▶ [Problem to work on]: Write out all of the data without omission, exactly as shown.

Start of Supplied entries

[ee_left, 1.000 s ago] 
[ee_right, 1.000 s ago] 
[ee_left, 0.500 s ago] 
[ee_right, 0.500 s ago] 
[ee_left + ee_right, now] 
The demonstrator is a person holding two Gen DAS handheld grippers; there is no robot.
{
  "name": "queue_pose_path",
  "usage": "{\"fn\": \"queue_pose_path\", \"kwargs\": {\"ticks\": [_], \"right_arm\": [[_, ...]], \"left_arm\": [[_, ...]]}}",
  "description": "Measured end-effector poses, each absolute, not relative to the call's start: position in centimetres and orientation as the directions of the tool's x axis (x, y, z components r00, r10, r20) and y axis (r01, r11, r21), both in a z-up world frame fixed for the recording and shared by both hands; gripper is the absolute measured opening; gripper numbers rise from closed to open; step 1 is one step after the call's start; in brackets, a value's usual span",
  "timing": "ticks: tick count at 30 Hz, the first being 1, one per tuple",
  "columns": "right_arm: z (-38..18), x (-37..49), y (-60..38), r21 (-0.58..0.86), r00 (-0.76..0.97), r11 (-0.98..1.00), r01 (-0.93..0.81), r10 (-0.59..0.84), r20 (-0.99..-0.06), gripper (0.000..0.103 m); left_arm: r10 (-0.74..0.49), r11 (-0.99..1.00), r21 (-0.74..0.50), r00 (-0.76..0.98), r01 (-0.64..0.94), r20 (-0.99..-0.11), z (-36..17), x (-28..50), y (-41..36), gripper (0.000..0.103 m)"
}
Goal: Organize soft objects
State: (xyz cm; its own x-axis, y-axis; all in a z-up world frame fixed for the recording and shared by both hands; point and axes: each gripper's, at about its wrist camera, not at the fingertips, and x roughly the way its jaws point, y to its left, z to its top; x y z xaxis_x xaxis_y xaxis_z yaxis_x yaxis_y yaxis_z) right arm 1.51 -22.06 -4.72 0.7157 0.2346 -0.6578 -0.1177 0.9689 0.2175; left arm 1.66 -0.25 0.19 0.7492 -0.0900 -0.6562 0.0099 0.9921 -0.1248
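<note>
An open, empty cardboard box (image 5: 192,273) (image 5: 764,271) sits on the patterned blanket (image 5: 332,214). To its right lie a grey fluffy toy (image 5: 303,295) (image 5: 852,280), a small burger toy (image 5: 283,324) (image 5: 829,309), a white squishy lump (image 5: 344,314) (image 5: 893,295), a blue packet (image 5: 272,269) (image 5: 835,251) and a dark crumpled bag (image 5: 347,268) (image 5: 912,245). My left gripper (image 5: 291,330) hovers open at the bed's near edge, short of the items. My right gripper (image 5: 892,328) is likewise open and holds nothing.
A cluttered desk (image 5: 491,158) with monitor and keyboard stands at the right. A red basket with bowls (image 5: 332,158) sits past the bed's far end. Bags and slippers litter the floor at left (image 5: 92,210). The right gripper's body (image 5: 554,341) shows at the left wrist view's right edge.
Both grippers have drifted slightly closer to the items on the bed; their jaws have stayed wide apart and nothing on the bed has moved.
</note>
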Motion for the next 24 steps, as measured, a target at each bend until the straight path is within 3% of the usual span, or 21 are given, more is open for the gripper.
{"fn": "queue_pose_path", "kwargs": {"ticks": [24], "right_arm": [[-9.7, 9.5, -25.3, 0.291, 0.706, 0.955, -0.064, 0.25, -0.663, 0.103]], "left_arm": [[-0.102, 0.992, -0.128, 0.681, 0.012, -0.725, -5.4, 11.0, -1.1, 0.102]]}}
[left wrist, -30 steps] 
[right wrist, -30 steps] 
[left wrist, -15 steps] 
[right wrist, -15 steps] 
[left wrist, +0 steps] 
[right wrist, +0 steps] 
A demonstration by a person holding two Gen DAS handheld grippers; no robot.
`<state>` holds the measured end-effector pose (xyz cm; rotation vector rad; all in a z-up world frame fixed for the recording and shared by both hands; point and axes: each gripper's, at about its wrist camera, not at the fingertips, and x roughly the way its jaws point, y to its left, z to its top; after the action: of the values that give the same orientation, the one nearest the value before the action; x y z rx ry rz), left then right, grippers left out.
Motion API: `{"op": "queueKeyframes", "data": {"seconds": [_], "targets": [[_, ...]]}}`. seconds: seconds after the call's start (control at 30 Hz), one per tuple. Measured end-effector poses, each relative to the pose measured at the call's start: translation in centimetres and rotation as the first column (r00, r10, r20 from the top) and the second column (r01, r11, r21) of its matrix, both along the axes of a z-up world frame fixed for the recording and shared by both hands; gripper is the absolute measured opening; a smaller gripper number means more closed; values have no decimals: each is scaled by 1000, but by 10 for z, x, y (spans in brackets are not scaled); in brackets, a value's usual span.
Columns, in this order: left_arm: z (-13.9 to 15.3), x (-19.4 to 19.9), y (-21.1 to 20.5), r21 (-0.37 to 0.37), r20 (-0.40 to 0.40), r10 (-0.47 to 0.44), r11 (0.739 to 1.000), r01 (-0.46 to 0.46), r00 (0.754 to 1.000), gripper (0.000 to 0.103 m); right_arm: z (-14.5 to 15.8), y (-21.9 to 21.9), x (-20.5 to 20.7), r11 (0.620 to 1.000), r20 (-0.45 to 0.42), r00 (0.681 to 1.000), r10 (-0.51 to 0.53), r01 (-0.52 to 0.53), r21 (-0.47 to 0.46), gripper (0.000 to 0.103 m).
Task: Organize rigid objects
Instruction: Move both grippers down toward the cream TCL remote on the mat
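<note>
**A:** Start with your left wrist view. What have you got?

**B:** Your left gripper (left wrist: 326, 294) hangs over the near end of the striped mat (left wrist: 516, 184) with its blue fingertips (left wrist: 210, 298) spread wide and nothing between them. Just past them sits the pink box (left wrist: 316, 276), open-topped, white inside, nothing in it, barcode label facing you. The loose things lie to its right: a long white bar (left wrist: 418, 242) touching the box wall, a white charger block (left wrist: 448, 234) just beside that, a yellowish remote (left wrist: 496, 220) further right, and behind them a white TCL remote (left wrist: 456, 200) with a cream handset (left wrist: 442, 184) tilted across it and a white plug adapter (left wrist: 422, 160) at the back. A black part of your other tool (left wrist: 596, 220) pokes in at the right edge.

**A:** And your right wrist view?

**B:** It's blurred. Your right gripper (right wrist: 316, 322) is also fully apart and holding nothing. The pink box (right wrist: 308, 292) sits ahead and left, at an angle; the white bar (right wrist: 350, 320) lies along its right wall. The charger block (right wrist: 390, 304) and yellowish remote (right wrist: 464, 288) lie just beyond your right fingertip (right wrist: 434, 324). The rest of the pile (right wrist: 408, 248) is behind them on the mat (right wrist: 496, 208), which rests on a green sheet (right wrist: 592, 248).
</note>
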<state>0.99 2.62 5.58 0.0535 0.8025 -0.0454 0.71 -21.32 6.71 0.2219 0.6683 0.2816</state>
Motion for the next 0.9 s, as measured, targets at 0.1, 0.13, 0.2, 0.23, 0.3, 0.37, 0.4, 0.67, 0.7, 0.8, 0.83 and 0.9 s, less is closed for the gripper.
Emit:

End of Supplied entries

▶ [Solution for this problem]:
[ee_left, 1.000 s ago] 
[ee_right, 1.000 s ago] 
[ee_left, 0.500 s ago] 
[ee_right, 0.500 s ago] 
[ee_left + ee_right, now] 
The demonstrator is a person holding two Gen DAS handheld grippers; there is no robot.
{
  "name": "queue_pose_path",
  "usage": "{\"fn\": \"queue_pose_path\", \"kwargs\": {\"ticks\": [_], \"right_arm\": [[_, ...]], \"left_arm\": [[_, ...]]}}",
  "description": "Measured end-effector poses, each absolute, not relative to the call's start: position in centimetres and orientation as the directions of the tool's x axis (x, y, z components r00, r10, r20) and y axis (r01, r11, r21), both in a z-up world frame fixed for the recording and shared by both hands; gripper is the absolute measured opening; gripper numbers rise from closed to open; step 1 is one step after the call's start; in brackets, a value's usual span",
  "timing": "ticks: tick count at 30 Hz, the first being 1, one per tuple",
  "columns": "right_arm: z (-38..18), x (-37..49), y (-60..38), r21 (-0.58..0.86), r00 (-0.76..0.97), r11 (-0.98..1.00), r01 (-0.93..0.81), r10 (-0.59..0.84), r20 (-0.99..-0.06), gripper (0.000..0.103 m); left_arm: r10 (-0.74..0.49), r11 (-0.99..1.00), r21 (-0.74..0.50), r00 (-0.76..0.98), r01 (-0.64..0.94), r20 (-0.99..-0.11), z (-36..17), x (-28..50), y (-41..36), gripper (0.000..0.103 m)"
}
Goal: Organize soft objects
State: (xyz cm; its own x-axis, y-axis; all in a z-up world frame fixed for the recording and shared by both hands; point and axes: each gripper's, at about its wrist camera, not at the fingertips, and x roughly the way its jaws point, y to its left, z to its top; x y z xaxis_x xaxis_y xaxis_z yaxis_x yaxis_y yaxis_z) right arm 1.51 -22.06 -4.72 0.7157 0.2346 -0.6578 -0.1177 0.9689 0.2175; left arm 1.66 -0.25 0.19 0.7492 -0.0900 -0.6562 0.0099 0.9921 -0.1248
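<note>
An open, empty cardboard box (image 5: 192,273) (image 5: 764,271) sits on the patterned blanket (image 5: 332,214). To its right lie a grey fluffy toy (image 5: 303,295) (image 5: 852,280), a small burger toy (image 5: 283,324) (image 5: 829,309), a white squishy lump (image 5: 344,314) (image 5: 893,295), a blue packet (image 5: 272,269) (image 5: 835,251) and a dark crumpled bag (image 5: 347,268) (image 5: 912,245). My left gripper (image 5: 291,330) hovers open at the bed's near edge, short of the items. My right gripper (image 5: 892,328) is likewise open and holds nothing.
A cluttered desk (image 5: 491,158) with monitor and keyboard stands at the right. A red basket with bowls (image 5: 332,158) sits past the bed's far end. Bags and slippers litter the floor at left (image 5: 92,210). The right gripper's body (image 5: 554,341) shows at the left wrist view's right edge.
Both grippers have drifted slightly closer to the items on the bed; their jaws have stayed wide apart and nothing on the bed has moved.
</note>
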Motion for the next 24 steps, as measured, a target at each bend until the straight path is within 3% of the usual span, or 21 are given, more is open for the gripper.
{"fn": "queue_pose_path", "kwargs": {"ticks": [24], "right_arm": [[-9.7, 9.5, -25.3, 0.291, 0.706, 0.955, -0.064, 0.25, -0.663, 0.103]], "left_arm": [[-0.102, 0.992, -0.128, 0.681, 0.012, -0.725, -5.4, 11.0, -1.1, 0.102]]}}
[left wrist, -30 steps] 
[right wrist, -30 steps] 
[left wrist, -15 steps] 
[right wrist, -15 steps] 
[left wrist, +0 steps] 
[right wrist, +0 steps] 
A demonstration by a person holding two Gen DAS handheld grippers; no robot.
`<state>` holds the measured end-effector pose (xyz cm; rotation vector rad; all in a z-up world frame fixed for the recording and shared by both hands; point and axes: each gripper's, at about its wrist camera, not at the fingertips, and x roughly the way its jaws point, y to its left, z to its top; after the action: of the values that give the same orientation, the one nearest the value before the action; x y z rx ry rz), left then right, grippers left out.
Motion API: `{"op": "queueKeyframes", "data": {"seconds": [_], "targets": [[_, ...]]}}`. seconds: seconds after the call's start (control at 30 Hz), one per tuple. Measured end-effector poses, each relative to the pose measured at the call's start: translation in centimetres and rotation as the first column (r00, r10, r20 from the top) and the second column (r01, r11, r21) of its matrix, both along the axes of a z-up world frame fixed for the recording and shared by both hands; gripper is the absolute measured opening; a smaller gripper number means more closed; values have no decimals: each is scaled by 1000, but by 10 for z, x, y (spans in brackets are not scaled); in brackets, a value's usual span.
Columns, in this order: left_arm: z (-13.9 to 15.3), x (-19.4 to 19.9), y (-21.1 to 20.5), r21 (-0.37 to 0.37), r20 (-0.40 to 0.40), r10 (-0.47 to 0.44), r11 (0.739 to 1.000), r01 (-0.46 to 0.46), r00 (0.754 to 1.000), gripper (0.000 to 0.103 m); right_arm: z (-14.5 to 15.8), y (-21.9 to 21.9), x (-20.5 to 20.7), r11 (0.620 to 1.000), r20 (-0.45 to 0.42), r00 (0.681 to 1.000), r10 (-0.51 to 0.53), r01 (-0.52 to 0.53), r21 (-0.47 to 0.46), gripper (0.000 to 0.103 m).
Task: Organize rigid objects
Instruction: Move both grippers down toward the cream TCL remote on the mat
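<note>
**A:** Start with your left wrist view. What have you got?

**B:** Your left gripper (left wrist: 326, 294) hangs over the near end of the striped mat (left wrist: 516, 184) with its blue fingertips (left wrist: 210, 298) spread wide and nothing between them. Just past them sits the pink box (left wrist: 316, 276), open-topped, white inside, nothing in it, barcode label facing you. The loose things lie to its right: a long white bar (left wrist: 418, 242) touching the box wall, a white charger block (left wrist: 448, 234) just beside that, a yellowish remote (left wrist: 496, 220) further right, and behind them a white TCL remote (left wrist: 456, 200) with a cream handset (left wrist: 442, 184) tilted across it and a white plug adapter (left wrist: 422, 160) at the back. A black part of your other tool (left wrist: 596, 220) pokes in at the right edge.

**A:** And your right wrist view?

**B:** It's blurred. Your right gripper (right wrist: 316, 322) is also fully apart and holding nothing. The pink box (right wrist: 308, 292) sits ahead and left, at an angle; the white bar (right wrist: 350, 320) lies along its right wall. The charger block (right wrist: 390, 304) and yellowish remote (right wrist: 464, 288) lie just beyond your right fingertip (right wrist: 434, 324). The rest of the pile (right wrist: 408, 248) is behind them on the mat (right wrist: 496, 208), which rests on a green sheet (right wrist: 592, 248).
</note>
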<state>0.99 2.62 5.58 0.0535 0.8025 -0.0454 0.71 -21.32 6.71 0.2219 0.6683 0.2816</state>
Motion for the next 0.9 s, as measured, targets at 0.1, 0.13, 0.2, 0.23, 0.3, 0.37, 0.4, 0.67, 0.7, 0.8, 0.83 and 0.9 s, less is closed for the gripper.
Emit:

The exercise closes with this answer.